The healthcare sector has changed dramatically over the past several years, and one of the main developments is the increased digitization and centralized storage of health data. In this context, the concept of electronic health record is used more and more. But what is behind the concept? What benefits and challenges does it bring with it? In this article, we answer questions and provide an overview of the legal regulations for digital health records in different countries.

Definition: What is an electronic health record?

Electronic health records are digital records that allow patients to collect and manage their health data electronically, and a range of businesses have developed solutions that are available commercially.

Electronic health records vs. electronic patient records

Both concepts describe digital records that contain medical information about patients. For example, hospitals and doctor's practices use these records to collect all of a patient's documents, such as diagnostic results, x-rays, consent letters, discharge papers, and more, in one place. They also archive these records for the long term after treatment has been completed.

However, there are also legally established concepts that refer to something different: the German ePA (electronic patient record) and the Austrian ELGA (electronic health record).
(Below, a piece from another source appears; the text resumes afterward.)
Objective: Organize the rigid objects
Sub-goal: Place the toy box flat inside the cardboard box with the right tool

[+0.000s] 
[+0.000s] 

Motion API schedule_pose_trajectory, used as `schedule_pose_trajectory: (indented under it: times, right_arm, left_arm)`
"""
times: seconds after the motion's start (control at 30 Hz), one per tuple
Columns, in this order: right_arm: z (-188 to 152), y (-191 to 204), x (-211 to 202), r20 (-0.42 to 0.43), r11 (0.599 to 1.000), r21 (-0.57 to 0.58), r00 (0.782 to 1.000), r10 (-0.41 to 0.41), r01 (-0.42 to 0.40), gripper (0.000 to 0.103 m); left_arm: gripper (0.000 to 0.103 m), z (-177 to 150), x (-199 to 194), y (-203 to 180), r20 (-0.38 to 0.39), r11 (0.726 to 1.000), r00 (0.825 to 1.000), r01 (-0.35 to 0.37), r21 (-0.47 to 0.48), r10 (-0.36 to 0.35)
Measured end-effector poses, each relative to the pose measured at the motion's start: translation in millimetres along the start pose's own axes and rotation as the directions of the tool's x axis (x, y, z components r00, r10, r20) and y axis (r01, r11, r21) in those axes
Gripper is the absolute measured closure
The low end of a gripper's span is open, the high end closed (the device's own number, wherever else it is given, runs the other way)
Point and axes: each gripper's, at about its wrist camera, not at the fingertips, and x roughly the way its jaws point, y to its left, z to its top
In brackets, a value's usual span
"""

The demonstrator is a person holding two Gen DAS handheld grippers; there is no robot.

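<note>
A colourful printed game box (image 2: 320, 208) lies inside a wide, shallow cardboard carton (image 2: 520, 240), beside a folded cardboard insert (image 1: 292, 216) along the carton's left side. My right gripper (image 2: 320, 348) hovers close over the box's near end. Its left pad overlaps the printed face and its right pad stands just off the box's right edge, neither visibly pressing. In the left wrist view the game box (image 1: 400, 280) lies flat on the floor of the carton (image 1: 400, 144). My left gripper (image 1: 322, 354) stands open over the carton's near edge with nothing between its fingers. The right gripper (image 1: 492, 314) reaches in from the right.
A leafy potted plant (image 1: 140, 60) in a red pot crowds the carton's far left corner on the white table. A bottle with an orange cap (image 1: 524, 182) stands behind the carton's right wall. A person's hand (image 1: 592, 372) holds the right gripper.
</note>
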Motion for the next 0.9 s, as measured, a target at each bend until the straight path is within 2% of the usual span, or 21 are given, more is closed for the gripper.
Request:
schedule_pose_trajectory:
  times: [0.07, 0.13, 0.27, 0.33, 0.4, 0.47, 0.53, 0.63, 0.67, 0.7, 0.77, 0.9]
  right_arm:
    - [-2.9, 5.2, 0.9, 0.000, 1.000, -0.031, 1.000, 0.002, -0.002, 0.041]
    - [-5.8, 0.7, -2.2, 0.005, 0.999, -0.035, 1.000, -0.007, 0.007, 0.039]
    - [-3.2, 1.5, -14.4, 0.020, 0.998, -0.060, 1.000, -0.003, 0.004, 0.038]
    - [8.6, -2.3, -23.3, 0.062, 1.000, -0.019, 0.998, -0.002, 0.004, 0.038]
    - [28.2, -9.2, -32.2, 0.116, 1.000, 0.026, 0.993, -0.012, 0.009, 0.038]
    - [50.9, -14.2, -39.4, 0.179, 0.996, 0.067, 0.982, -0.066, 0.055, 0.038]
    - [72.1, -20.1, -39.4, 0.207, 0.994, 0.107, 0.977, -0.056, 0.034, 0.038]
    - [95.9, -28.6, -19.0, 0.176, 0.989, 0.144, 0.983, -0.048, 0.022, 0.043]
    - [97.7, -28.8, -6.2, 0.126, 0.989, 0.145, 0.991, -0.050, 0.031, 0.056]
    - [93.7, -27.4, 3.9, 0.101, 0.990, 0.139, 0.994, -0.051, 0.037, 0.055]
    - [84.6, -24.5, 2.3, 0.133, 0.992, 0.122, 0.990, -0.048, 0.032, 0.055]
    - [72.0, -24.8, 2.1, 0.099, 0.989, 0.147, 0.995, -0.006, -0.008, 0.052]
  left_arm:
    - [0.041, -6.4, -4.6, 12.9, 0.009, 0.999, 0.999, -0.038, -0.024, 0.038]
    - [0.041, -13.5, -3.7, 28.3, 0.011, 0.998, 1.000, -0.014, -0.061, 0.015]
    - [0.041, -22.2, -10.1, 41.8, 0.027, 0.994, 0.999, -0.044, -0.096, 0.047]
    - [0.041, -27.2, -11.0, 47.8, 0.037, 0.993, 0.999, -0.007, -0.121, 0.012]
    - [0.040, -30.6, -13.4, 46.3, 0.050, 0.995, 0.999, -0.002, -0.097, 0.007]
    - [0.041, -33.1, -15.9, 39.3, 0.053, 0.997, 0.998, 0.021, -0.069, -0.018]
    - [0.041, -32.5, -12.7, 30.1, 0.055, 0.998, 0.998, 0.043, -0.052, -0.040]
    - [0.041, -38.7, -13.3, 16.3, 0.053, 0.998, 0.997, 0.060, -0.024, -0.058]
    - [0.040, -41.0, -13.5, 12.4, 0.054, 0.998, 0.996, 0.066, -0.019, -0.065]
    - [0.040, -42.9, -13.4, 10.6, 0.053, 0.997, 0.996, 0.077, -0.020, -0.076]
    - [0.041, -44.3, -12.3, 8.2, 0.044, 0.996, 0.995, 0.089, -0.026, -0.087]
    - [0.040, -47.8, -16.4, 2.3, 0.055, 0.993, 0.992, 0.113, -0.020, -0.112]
The ePA is the statutory electronic patient record in Germany, and it is used by medical care providers (e.g. doctors, hospitals, and therapists) to exchange data. Health insurance companies are legally required to provide insured persons with an ePA. Doctors and hospitals have to use the ePA and comply with strict data protection requirements. The ePA contains specific medical information such as results, diagnoses, and therapeutic measures.

In contrast to a classic patient record, the ePA is used not only internally to manage patient information, for example, in a clinic, but it is also used to share information between practices and hospitals. This means doctors can have, for the first time, the whole picture when it comes to patient information.


The ELGA, on the other hand, is the statutory electronic patient record in Austria. The record was introduced with the same goal of standardizing the sharing of information between doctors and providing the complete picture of the patient. Patients have access to the data in their ELGA at any time and can view it on a portal.

Similar to the ePA for Germany and the ELGA for Austria, there are also statutory electronic health records in many other countries that make it easier for doctors to work with each other and collect patient data.

Country-specific legal regulations for health data

Specific laws and regulations apply to the handling of health data in different countries. Here is a detailed overview:

United States

  • Is a health record required by law? In the US, there is no universal, statutory healthcare system as found in many other countries. The American healthcare system is a mix of some government and a variety of private providers and programs. The electronic health record (EHR) in the US is a system that digitally stores the medical data of patients.
  • What law applies? The Health Insurance Portability and Accountability Act (HIPAA). This law went into effect in 1996 and it governs protection of health data. The law requires companies that work with such protected data to implement and comply with certain physical, network, and process-specific security measures. In concrete terms, this means that anyone in healthcare who provides treatments that involve US patient data is subject to HIPAA compliance rules.

United Kingdom

  • Is a health record required by law? In the UK, one organization – the National Health Service (NHS) – is responsible for managing all patient information. The NHS is funded by taxes and national social insurance contributions. There is no individual legal right to a national health insurance.
  • What is the legal basis for managing patient information? Following Brexit, the United Kingdom introduced the United Kingdom General Data Protection Regulation (GDPR) and the Data Protection Act 2018. The GDPR is the law governing the storage of personal information, which includes health information.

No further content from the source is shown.